Everything in the listing below from the line containing "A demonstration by" through the line containing "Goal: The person" must be repeated exactly; the remaining lines are not wanted.

> _Given information_
┌──

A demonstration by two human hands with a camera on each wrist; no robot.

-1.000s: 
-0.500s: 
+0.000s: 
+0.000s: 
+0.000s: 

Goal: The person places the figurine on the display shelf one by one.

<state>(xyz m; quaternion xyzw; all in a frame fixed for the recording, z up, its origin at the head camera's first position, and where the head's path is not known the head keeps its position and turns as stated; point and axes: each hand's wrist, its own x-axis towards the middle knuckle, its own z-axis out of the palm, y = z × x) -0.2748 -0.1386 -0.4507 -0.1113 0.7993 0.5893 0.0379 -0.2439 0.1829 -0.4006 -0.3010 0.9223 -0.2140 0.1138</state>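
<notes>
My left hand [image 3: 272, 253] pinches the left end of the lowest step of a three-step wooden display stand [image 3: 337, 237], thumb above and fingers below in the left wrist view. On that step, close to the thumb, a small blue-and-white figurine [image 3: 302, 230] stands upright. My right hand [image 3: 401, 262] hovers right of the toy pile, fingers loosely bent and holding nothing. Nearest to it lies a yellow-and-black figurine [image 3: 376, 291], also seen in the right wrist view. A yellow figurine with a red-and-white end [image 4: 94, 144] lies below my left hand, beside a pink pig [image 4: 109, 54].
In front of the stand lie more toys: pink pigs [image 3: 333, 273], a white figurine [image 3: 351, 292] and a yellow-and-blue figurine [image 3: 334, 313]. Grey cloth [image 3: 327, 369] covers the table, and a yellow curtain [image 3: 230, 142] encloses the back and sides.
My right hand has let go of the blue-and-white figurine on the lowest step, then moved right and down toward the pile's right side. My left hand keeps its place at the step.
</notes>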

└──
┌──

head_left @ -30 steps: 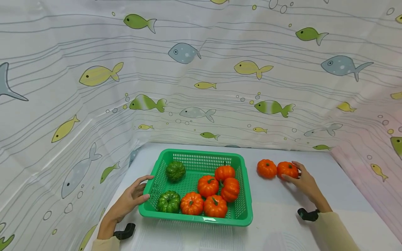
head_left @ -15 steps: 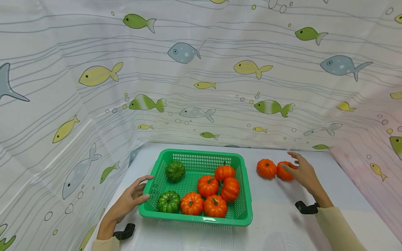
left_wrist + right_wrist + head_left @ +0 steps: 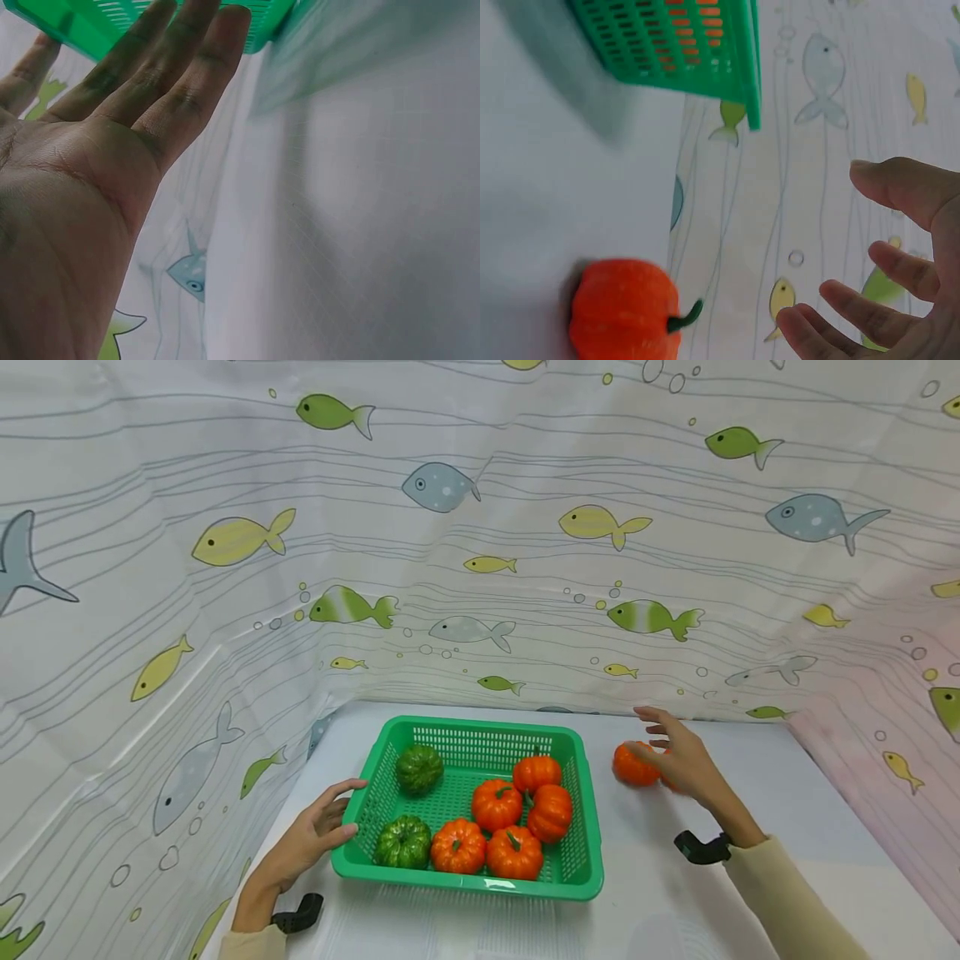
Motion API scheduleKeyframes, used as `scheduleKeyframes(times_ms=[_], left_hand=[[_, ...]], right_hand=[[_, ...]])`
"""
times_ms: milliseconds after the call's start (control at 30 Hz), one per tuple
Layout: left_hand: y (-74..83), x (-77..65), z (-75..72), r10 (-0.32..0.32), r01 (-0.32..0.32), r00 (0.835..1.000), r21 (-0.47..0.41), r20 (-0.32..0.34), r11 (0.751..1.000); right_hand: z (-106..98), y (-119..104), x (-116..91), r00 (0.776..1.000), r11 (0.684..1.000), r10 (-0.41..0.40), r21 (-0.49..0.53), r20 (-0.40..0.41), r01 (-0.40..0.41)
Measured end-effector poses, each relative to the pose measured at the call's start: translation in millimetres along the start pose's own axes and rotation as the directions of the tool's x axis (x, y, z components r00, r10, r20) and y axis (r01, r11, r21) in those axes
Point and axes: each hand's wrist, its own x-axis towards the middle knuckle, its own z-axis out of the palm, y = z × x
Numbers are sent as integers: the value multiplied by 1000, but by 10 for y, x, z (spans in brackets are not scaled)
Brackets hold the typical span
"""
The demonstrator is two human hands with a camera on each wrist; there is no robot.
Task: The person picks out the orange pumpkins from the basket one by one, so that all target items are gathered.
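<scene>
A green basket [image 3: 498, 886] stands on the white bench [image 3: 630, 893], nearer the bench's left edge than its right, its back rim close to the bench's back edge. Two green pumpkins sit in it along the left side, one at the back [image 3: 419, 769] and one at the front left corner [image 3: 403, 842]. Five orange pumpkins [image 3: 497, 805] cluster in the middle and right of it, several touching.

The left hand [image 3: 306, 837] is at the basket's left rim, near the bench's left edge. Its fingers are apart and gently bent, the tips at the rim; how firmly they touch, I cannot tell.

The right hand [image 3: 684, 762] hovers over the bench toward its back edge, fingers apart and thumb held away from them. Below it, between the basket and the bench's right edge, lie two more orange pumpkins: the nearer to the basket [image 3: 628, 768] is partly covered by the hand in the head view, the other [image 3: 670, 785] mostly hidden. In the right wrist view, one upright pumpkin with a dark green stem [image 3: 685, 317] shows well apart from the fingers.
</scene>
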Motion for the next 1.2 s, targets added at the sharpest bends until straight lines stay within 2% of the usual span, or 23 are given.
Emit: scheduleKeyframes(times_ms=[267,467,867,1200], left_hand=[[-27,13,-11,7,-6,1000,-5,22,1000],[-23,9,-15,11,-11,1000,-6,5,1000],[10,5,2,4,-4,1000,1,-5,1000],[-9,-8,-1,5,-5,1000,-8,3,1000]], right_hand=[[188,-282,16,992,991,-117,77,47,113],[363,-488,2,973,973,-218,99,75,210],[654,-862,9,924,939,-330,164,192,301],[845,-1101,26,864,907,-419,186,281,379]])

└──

> _Exercise solution_
A demonstration by two human hands with a camera on each wrist; no robot.

-1.000s: 
-0.500s: 
+0.000s: 
+0.000s: 
+0.000s: 

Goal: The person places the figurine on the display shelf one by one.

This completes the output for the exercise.